Action item:
Both the line containing "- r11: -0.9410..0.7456" and the line containing "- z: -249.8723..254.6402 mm" belong to the span. Output exactly that span from the listing below, and nothing outside it.

Information supplied:
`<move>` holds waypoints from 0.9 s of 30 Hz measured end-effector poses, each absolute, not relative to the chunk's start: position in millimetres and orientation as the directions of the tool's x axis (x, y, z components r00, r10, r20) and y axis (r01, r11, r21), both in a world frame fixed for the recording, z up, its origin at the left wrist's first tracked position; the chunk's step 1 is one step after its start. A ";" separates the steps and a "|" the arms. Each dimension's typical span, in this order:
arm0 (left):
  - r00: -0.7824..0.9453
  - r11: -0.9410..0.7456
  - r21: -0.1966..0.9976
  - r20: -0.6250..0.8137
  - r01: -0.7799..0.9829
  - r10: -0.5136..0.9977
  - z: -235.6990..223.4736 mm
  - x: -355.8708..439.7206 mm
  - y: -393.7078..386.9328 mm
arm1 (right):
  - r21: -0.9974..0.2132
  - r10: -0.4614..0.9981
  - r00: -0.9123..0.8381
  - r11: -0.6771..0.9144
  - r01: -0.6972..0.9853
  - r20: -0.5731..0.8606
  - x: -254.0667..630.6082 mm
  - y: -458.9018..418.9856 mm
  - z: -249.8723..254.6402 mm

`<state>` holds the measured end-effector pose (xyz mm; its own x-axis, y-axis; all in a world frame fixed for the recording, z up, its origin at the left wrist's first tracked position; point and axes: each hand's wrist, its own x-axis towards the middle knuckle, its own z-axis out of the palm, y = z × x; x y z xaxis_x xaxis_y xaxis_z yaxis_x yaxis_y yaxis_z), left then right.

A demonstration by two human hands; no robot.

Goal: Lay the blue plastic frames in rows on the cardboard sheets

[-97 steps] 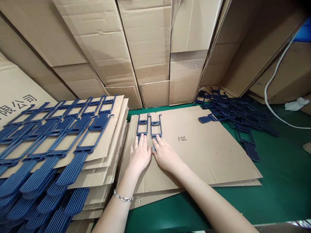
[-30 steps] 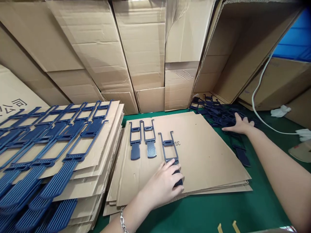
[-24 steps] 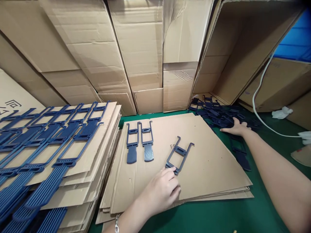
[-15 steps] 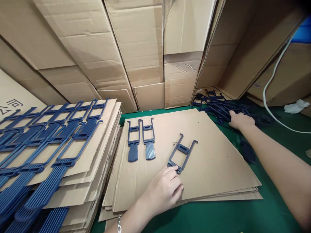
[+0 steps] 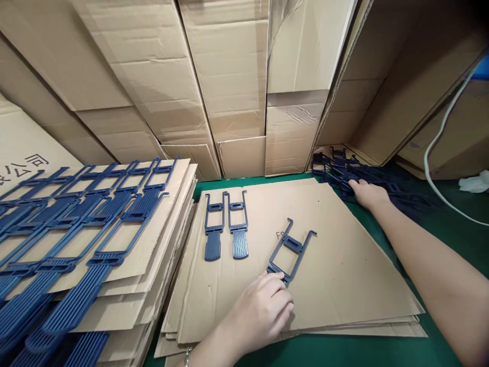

Task answer:
  - r11: -0.9410..0.7456
  - r21: -0.1966..0.9976
  - r20: -0.6250..0.8137
  - r01: -0.7799..0.9829
  - r10: -0.5136..0.9977
  - z: -235.6990..223.4736 mm
  - x: -355.8708..439.7206 mm
  - y: -393.7078..386.9328 mm
arm1 (right):
  - r21: -0.9974..0.2132
  - r10: -0.4614..0.9981
  - r00: -0.9123..0.8381
  - r11: -0.6771..0.9144
  - r01: -0.6972..0.9853
  - r20: -0.5731..0.8606
  - x: -254.0667..630.6082 mm
  - y: -458.9018..418.9856 mm
  - z: -249.8723..254.6402 mm

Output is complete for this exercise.